GET THERE: Countless options, the best of which are human-powered.

WE DARE YOU TO: EAT OUT AFTER MIDNIGHT

The late-night twilight in high-latitude Edmonton means we’re often up late and looking for somewhere to eat, and sometimes we want something other than a greasy pizza joint or 24-hour breakfast place. Downtown Edmonton has more late-night dining options than ever before. If you’re coming from an event at Rexall, head down 104 Street to Drunken Ox, Sober Cat (DOSC) for upscale steakhouse fare (kitchen open until 1am on weekends).

Central Social Hall on 109 Street is another late-night spot. The kitchen stays open until 2am on weekends and offers a range of casual fare, from flatbreads and burgers to classic comfort food like chicken and waffles.

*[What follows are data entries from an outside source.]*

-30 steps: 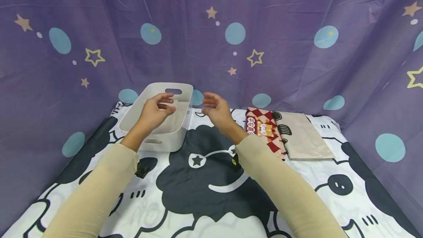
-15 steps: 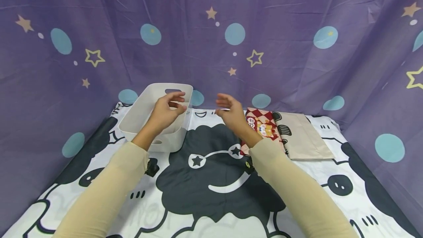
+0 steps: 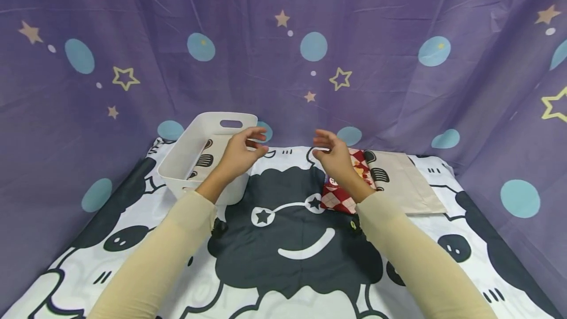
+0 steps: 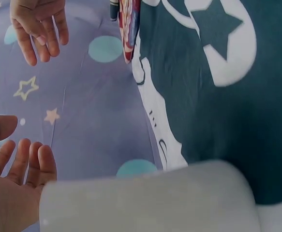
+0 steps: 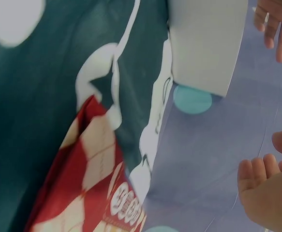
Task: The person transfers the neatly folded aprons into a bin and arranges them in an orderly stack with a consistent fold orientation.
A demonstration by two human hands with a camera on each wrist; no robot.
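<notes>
My left hand (image 3: 241, 151) hovers by the right side of a white plastic bin (image 3: 177, 156), fingers loosely bent and holding nothing. Inside the bin lies a beige packet (image 3: 214, 151) with dark striped shapes, partly hidden by that hand. My right hand (image 3: 334, 157) is raised over the near left part of a red-and-cream checkered packet (image 3: 338, 196), also with nothing in its grasp. In the right wrist view the checkered packet (image 5: 92, 179) shows white lettering, with the hand (image 5: 269, 193) off to its right. The left wrist view has the bin's wall (image 4: 150, 203) beside the left hand (image 4: 15, 193).
A beige folded packet (image 3: 407, 181) with dark striped shapes lies at the right, beside the checkered one. The table wears a black-and-white cartoon cloth (image 3: 297, 240). A purple curtain (image 3: 266, 82) with stars and dots hangs right behind it.
Both hands have moved to the right, the left from over the bin to its right side, the right toward the checkered packet. More of the packet inside the bin shows now.
</notes>
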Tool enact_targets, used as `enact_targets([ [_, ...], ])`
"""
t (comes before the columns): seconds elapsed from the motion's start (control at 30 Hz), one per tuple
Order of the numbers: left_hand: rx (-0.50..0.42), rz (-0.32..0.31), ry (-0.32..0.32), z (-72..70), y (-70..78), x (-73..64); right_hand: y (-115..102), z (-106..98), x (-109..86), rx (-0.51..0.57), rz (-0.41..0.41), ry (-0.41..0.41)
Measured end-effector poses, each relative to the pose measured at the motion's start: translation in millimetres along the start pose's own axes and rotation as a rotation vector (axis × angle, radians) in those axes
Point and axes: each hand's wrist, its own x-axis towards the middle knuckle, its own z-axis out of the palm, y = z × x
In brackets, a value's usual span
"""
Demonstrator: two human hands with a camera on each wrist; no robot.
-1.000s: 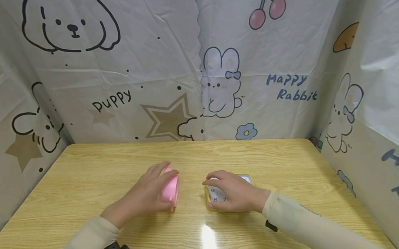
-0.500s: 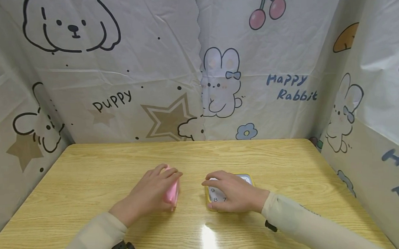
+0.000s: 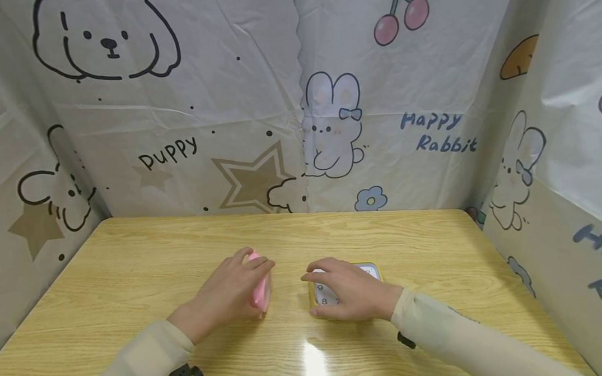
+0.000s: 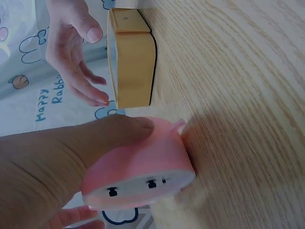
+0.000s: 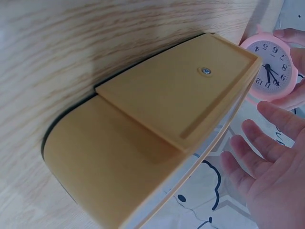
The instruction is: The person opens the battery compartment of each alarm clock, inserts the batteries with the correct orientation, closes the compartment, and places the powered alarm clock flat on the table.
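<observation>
A small round pink alarm clock (image 3: 260, 295) stands on edge on the table, held by my left hand (image 3: 222, 295). In the left wrist view the thumb presses on the pink side of this clock (image 4: 138, 160), and the fingers reach round its far side. Its white dial with numbers shows in the right wrist view. To the right, a square yellow clock (image 3: 369, 269) lies face up. My right hand (image 3: 346, 290) is over its face with fingers loosely bent and spread, covering much of the dial. From the left wrist, that right hand (image 4: 71, 52) appears apart from the yellow case.
The wood-grain table (image 3: 157, 256) carries both clocks, with a gap between them. A pale cloth (image 3: 247, 100) printed with cartoon animals hangs behind the table and along both sides. A bright light reflection (image 3: 315, 361) lies near the front.
My left hand has shifted slightly right and closed its fingers round the pink alarm clock, which has turned a little. My right hand has stayed nearly still over the yellow clock.
</observation>
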Motion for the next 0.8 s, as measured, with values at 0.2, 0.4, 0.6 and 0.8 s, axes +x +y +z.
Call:
enact_targets([
  [0.2,-0.075,-0.013,0.000,2.5,-1.0,1.2,-0.1,-0.6,-0.2,-0.004,-0.002,-0.002],
  [0.4,-0.163,-0.064,-0.009,1.8,-2.6,-1.3,-0.1,-1.4,-0.1,-0.007,-0.005,-0.003],
  [0.6,-0.229,-0.077,0.017,5.8,-3.8,-3.6,-0.5,-2.0,0.7,-0.003,0.002,-0.008],
  [0.8,-0.272,-0.118,0.030,10.5,-5.6,-6.8,-2.2,-1.9,1.6,-0.004,-0.004,0.000],
])
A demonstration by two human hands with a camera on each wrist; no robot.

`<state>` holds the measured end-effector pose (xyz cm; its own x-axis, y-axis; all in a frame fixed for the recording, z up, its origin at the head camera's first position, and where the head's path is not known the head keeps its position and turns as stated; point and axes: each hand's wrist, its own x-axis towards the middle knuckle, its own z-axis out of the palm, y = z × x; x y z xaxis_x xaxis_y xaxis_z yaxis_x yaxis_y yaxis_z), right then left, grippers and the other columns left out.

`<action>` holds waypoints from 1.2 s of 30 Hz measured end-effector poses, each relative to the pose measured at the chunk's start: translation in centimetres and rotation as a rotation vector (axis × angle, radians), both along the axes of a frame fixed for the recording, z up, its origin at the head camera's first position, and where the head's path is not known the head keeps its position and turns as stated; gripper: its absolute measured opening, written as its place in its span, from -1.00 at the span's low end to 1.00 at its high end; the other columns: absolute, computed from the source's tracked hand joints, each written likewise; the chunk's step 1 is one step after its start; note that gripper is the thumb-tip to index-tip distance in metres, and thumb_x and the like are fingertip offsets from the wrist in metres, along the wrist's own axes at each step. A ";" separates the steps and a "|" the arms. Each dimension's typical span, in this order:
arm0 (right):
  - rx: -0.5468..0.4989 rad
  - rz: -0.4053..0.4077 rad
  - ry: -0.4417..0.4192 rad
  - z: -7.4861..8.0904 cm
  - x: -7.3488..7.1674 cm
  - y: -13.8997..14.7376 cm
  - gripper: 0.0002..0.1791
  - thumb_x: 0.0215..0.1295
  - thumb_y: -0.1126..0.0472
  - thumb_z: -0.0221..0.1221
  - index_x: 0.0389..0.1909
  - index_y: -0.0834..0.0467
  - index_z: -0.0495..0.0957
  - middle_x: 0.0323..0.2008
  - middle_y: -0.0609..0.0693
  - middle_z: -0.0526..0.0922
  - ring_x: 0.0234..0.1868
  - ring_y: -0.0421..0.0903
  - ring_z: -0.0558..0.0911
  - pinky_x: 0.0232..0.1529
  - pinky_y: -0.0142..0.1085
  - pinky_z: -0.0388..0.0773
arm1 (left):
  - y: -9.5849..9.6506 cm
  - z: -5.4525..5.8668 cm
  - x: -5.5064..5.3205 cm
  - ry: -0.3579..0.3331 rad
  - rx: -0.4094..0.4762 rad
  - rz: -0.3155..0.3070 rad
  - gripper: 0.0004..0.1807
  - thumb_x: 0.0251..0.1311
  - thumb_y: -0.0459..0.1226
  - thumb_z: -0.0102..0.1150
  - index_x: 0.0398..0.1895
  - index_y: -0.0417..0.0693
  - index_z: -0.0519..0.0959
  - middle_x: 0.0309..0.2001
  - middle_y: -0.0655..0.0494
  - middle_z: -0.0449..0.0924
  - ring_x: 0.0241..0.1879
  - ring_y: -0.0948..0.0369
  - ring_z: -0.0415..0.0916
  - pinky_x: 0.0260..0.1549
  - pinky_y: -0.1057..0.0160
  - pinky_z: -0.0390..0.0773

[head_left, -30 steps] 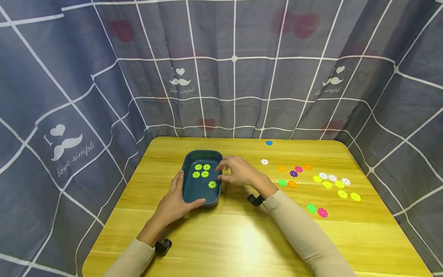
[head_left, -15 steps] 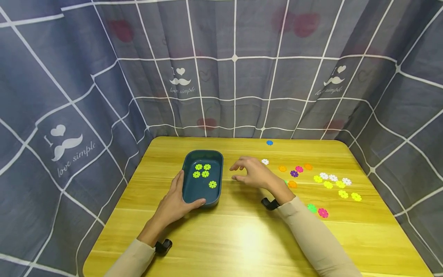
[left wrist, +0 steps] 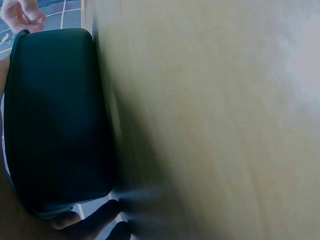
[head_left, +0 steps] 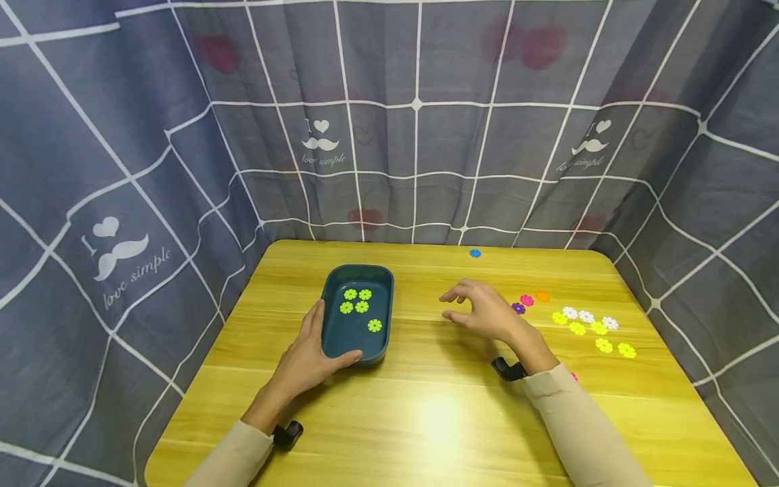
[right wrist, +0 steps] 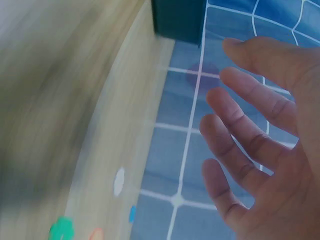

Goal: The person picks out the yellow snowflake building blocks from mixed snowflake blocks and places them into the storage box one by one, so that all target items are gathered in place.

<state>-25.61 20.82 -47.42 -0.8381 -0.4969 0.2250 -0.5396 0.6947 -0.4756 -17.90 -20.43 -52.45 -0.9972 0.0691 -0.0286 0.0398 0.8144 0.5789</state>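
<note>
My left hand (head_left: pixel 304 362) holds a dark teal plastic tub (head_left: pixel 356 341), thumb over its near rim and fingers along its left wall. Inside the tub lie several yellow-green flower-shaped discs (head_left: pixel 362 307), most grouped toward the far end, with one apart (head_left: pixel 374 325). In the left wrist view the side of the tub (left wrist: pixel 60 115) fills the left part. My right hand (head_left: pixel 487 312) hovers over the table right of the tub, fingers loosely bent and nothing between them. The right wrist view shows the right hand's (right wrist: pixel 260 125) fingers spread apart and a corner of the tub (right wrist: pixel 179 20).
On the right of the wooden table (head_left: pixel 414 419) lie several flower discs: white (head_left: pixel 586 316), yellow (head_left: pixel 604 345), pink (head_left: pixel 527 300), purple (head_left: pixel 518 308) and orange (head_left: pixel 542 296). A blue disc (head_left: pixel 475 253) sits near the back edge. Grey checked curtains (head_left: pixel 377 149) surround the table.
My right hand has moved away from the tub's right rim toward the right, now covering some of the loose discs. The left hand and the tub stay in place.
</note>
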 end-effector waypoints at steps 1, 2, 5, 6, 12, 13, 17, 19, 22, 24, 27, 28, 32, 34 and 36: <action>0.001 -0.014 -0.004 -0.1 0.2 0.4 -0.71 0.51 0.11 0.58 0.16 0.02 0.89 0.13 0.01 0.89 0.10 0.13 0.82 0.16 0.10 0.78 | 0.0 0.0 0.0 0.002 0.000 0.001 0.67 0.15 0.64 0.48 1.01 0.17 -0.34 0.98 -0.04 -0.23 0.72 -0.39 0.41 0.50 -0.57 0.55; 0.003 -0.028 -0.009 -0.2 0.3 0.9 -0.72 0.51 0.10 0.58 0.17 0.01 0.89 0.14 0.00 0.89 0.11 0.13 0.82 0.17 0.10 0.78 | 0.0 0.0 0.0 0.004 0.001 0.001 0.68 0.14 0.64 0.48 1.01 0.17 -0.34 0.98 -0.04 -0.23 0.71 -0.39 0.42 0.49 -0.57 0.56; 0.006 -0.059 -0.012 -0.4 0.8 2.2 -0.72 0.53 0.10 0.57 0.17 0.00 0.89 0.16 0.00 0.89 0.13 0.13 0.82 0.19 0.15 0.78 | 0.0 0.1 0.1 0.005 0.004 0.001 0.68 0.14 0.64 0.48 1.01 0.16 -0.33 0.98 -0.05 -0.23 0.71 -0.38 0.42 0.50 -0.57 0.56; 0.006 -0.068 -0.010 -0.5 0.9 2.7 -0.73 0.53 0.10 0.57 0.17 0.00 0.89 0.17 0.00 0.89 0.12 0.12 0.82 0.19 0.17 0.78 | 0.0 0.1 0.1 0.004 0.005 0.000 0.68 0.14 0.64 0.47 1.01 0.15 -0.33 0.98 -0.04 -0.23 0.72 -0.38 0.41 0.50 -0.57 0.55; -0.006 -0.096 -0.001 -0.9 1.9 5.1 -0.74 0.55 0.11 0.56 0.17 0.01 0.89 0.15 0.04 0.91 0.10 0.09 0.81 0.16 0.24 0.79 | 0.0 0.1 0.2 -0.005 0.005 0.006 0.68 0.14 0.64 0.47 1.01 0.16 -0.33 0.98 -0.03 -0.24 0.72 -0.38 0.40 0.51 -0.58 0.54; -0.006 -0.104 0.003 -1.0 2.0 5.4 -0.73 0.54 0.11 0.57 0.18 0.01 0.89 0.15 0.04 0.91 0.09 0.10 0.81 0.15 0.24 0.79 | 0.0 0.1 0.2 -0.005 0.005 0.006 0.67 0.15 0.64 0.47 1.01 0.16 -0.33 0.98 -0.03 -0.24 0.72 -0.38 0.40 0.51 -0.59 0.54; 0.003 -0.138 0.010 -1.1 2.6 6.9 -0.71 0.54 0.10 0.58 0.19 0.03 0.88 0.15 0.04 0.90 0.09 0.11 0.81 0.10 0.18 0.78 | 0.1 0.2 0.1 -0.008 0.006 0.003 0.67 0.14 0.64 0.47 1.01 0.17 -0.33 0.98 -0.03 -0.24 0.71 -0.38 0.41 0.51 -0.60 0.53; 0.008 -0.150 0.004 -1.2 2.8 7.7 -0.69 0.54 0.11 0.58 0.20 0.07 0.87 0.16 0.07 0.90 0.09 0.13 0.81 0.11 0.18 0.79 | 0.1 0.2 0.1 -0.012 0.005 0.001 0.68 0.14 0.65 0.47 1.01 0.18 -0.34 0.98 -0.03 -0.25 0.71 -0.38 0.41 0.51 -0.60 0.53; 0.014 -0.168 0.000 -1.2 3.1 8.7 -0.66 0.53 0.12 0.58 0.23 0.12 0.86 0.16 0.10 0.88 0.09 0.14 0.80 0.10 0.18 0.78 | 0.1 0.2 0.0 -0.011 0.001 0.003 0.68 0.13 0.66 0.46 1.01 0.18 -0.34 0.98 -0.03 -0.24 0.70 -0.39 0.43 0.50 -0.59 0.54; 0.016 -0.186 0.005 -1.3 3.3 9.4 -0.65 0.52 0.11 0.59 0.23 0.11 0.86 0.16 0.09 0.88 0.08 0.13 0.79 0.06 0.11 0.76 | 0.0 0.2 0.0 -0.008 -0.001 0.004 0.68 0.13 0.66 0.46 1.01 0.19 -0.34 0.98 -0.04 -0.25 0.70 -0.39 0.43 0.50 -0.59 0.54; 0.014 -0.206 0.012 -1.4 3.6 10.4 -0.64 0.51 0.11 0.60 0.22 0.10 0.87 0.14 0.10 0.88 0.07 0.14 0.78 0.02 0.06 0.72 | 0.0 0.2 0.0 -0.009 -0.002 0.006 0.67 0.15 0.63 0.48 1.01 0.19 -0.35 0.98 -0.04 -0.25 0.70 -0.38 0.43 0.50 -0.59 0.55; 0.013 -0.213 0.014 -1.5 3.7 10.7 -0.65 0.50 0.10 0.60 0.22 0.09 0.87 0.14 0.10 0.88 0.07 0.14 0.79 0.01 0.04 0.73 | 0.0 0.2 0.0 -0.011 -0.001 0.007 0.67 0.15 0.63 0.48 1.01 0.19 -0.35 0.98 -0.04 -0.25 0.71 -0.38 0.42 0.51 -0.59 0.55; 0.018 -0.243 -0.002 -1.8 4.2 12.4 -0.63 0.49 0.12 0.61 0.23 0.08 0.87 0.15 0.11 0.87 0.08 0.17 0.80 -0.02 0.00 0.74 | 0.1 0.2 0.1 -0.015 0.001 0.007 0.68 0.14 0.64 0.48 1.01 0.18 -0.35 0.98 -0.04 -0.25 0.71 -0.38 0.42 0.51 -0.60 0.54; 0.028 -0.264 -0.006 -1.9 4.4 13.2 -0.63 0.50 0.12 0.60 0.24 0.09 0.87 0.16 0.11 0.87 0.06 0.16 0.81 -0.05 -0.04 0.71 | 0.1 0.2 0.1 -0.016 0.001 0.007 0.68 0.13 0.65 0.47 1.01 0.18 -0.34 0.98 -0.04 -0.25 0.70 -0.39 0.42 0.51 -0.60 0.53; 0.037 -0.281 -0.010 -2.0 4.6 14.0 -0.61 0.51 0.11 0.59 0.26 0.11 0.86 0.16 0.14 0.86 0.05 0.16 0.79 -0.06 -0.06 0.67 | 0.1 0.2 0.1 -0.015 0.002 0.006 0.69 0.12 0.66 0.46 1.01 0.18 -0.34 0.98 -0.04 -0.24 0.71 -0.39 0.42 0.51 -0.61 0.53</action>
<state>-21.00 34.81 -49.38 -0.9461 -0.2528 0.2023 -0.3192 0.8334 -0.4512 -17.76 -20.34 -52.23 -0.9971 0.0629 -0.0434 0.0261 0.8136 0.5808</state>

But when you’re up *really* late, Chinatown is the place to go—some places stay open until the very wee hours of the morning. For classic Chinese food, there’s no beating All Happy Family Restaurant, which is open until 4am and offers standards like green onion cakes, fried rice and dozens of different noodle dishes. Sai Woo Garden (open until 3am) is another good choice; get the deep- fried calamari. If you’re in no hurry to get to bed, hunker down over a cauldron of bubbling soup at Asian Express HotPot (open until 2:30am).

WHERE: If it’s late, Chinatown, my friend.

GET THERE: Safely.

Read the full Summer 2019 issue of The Yards here.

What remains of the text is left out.